Purpose: : Cigarette smoking is a major risk factor for developing age-related macular degeneration (AMD). We recently showed that cigarette smoke extract (CSE) damages human retinal pigment epithelial cells (ARPE-19) in vitro (Bertram et al. Am J Physiol Cell 2009). In these studies, heme oxygenase-1 (HO-1), an enzyme induced under conditions of oxidative stress, was shown to be important for ARPE-19 cell viability after CSE exposure. Here, we tested the hypothesis that antioxidants would prevent cell death and cigarette smoke-induced HO-1 expression in human RPE cells.

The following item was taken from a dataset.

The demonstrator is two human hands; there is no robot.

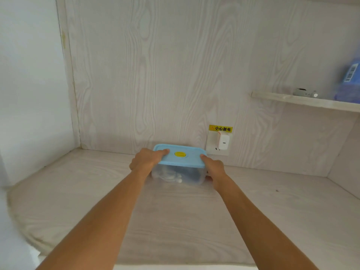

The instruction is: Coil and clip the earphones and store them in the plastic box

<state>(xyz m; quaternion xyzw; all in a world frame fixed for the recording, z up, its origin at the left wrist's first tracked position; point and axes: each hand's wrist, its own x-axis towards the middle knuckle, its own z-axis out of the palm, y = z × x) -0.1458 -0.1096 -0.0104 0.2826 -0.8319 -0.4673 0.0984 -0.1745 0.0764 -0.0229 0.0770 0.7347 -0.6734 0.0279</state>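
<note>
Clear, rounded-rectangular plastic box [178,175] sits on a pale wood-grain desk surface [175,221], far from the camera and close to the back panel of the same pale, wavy-grained laminate [155,75]. A smooth light-blue plastic lid [187,160] with rounded corners and a raised rim covers the box; a yellow oval patch [180,154] marks the lid's middle. Through the translucent wall, coiled white earphones [171,177] lie on the box floor toward its left end, with a darker blue shape beside them that is too blurred to name. Both bare forearms reach straight forward from the bottom edge. Left hand [145,159] grips the box's left end, thumb laid flat on the lid top, fingers curled down the side. Right hand [214,169] grips the right end, thumb tip on the lid's corner, fingers wrapped round the wall below. Behind the box, right of it: a white wall socket [212,150] with a white boxy charger [224,142] plugged in, under a yellow warning label [220,128]. Upper right, a thin pale shelf [282,98] carries a small grey object [304,92] and a blurred blue package with a barcode [348,82].
</note>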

Methods: : ARPE-19 cells were pretreated with 1mM N-acetyl-cysteine (NAC), exposed to CSE, and HO-1 protein expression determined by western blot. The MTT viability assay was utilized to determine if antioxidant pretreatment could prevent cell death in ARPE-19 cells exposed to CSE. All experiments were repeated at least three times.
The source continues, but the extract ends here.